My roommate and I have a saying we call "going down the rabbit hole." For the most part, it refers to obsessive Googling of an often random subject that occasionally leads to momentarily increased anxiety over something inane and usually entirely out of our control. For me, on Saturday night, it was chronic traumatic encephalopathy. That's right. On a Saturday night in my prime years, I was sitting at the kitchen table reading as much as I could about brain damage caused by repeated blows to the head, usually found in professional football players.
That morning I had gone to see the new Will Smith movie "Concussion" about the doctor who discovered chronic traumatic encephalopathy and the NFL's reaction to the news. But, to be honest, the subject had been weighing on my mind since long before the movies. You see, I teach high school and some of my students play football and some of those athletes get injured and some of those injuries are head injuries. The first time you go to your school's Friday night game and your students get excited to see you there, it's fun and exciting; the first time you see one of your students get knocked down and not get back up right away, it's not.
So on Saturday night the thoughts of "Concussion" and of my football players sent me down the rabbit hole. In the midst of my reading on Mike Webster and Bennet Omalu and Roger Goodell, I would sometimes stop to pop out from behind my computer screen and tell my roommate some horrifying story about an NFL player who had tragically died after a career full of hard hits to the head or to worry aloud about my students. Finally, I said "This stuff scares me and I don't even know what to do about it. I know it's only high school football, but I'm worried about my babies. What am I supposed to do?"
"Teach them math," my roommate replied. And that't just it, isn't it? It's one of the hardest and most important lessons for teachers to learn, especially teachers in high poverty areas like the one I teach in. My students are facing a lot and it's hard not to worry about them, but at the end of the day all I can really do is my job. Everything else is out of my control, but for the 58 minutes they're in my classroom every day there are three things I can do to help them: Love them, support them, and teach them math. If I do that, I've done my job and if I want to keep doing my job and doing it well for years to come I have to be able to do that and then come home and let go at the end of the day.
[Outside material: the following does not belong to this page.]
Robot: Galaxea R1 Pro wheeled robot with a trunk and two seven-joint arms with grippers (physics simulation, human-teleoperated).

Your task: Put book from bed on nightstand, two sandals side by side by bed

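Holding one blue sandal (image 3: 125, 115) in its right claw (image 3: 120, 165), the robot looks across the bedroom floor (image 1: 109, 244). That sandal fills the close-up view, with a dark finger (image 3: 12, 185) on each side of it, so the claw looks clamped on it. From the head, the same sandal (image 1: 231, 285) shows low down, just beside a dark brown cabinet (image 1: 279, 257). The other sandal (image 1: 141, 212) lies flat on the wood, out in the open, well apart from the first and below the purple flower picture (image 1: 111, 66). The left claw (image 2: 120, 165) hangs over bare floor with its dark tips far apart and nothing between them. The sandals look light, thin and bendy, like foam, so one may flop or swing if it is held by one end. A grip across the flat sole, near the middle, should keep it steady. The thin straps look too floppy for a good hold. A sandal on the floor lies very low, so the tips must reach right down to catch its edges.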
There are some things in life and in teaching that you can't control and as easy as it is to say that and believe that, it's another thing to live it. It's a skill I'm still learning and one I'll probably be learning for a long time, but it's a skill that I have to grasp. There really isn't much I can do to keep my students safe and happy and secure on the football field or at home or on the bus or wherever else they may go outside of school hours, but, this semester, when I worry about those hours that they aren't with me and what I can do about it, I'm going to commit more often to do just what I'm supposed to do and teach them math.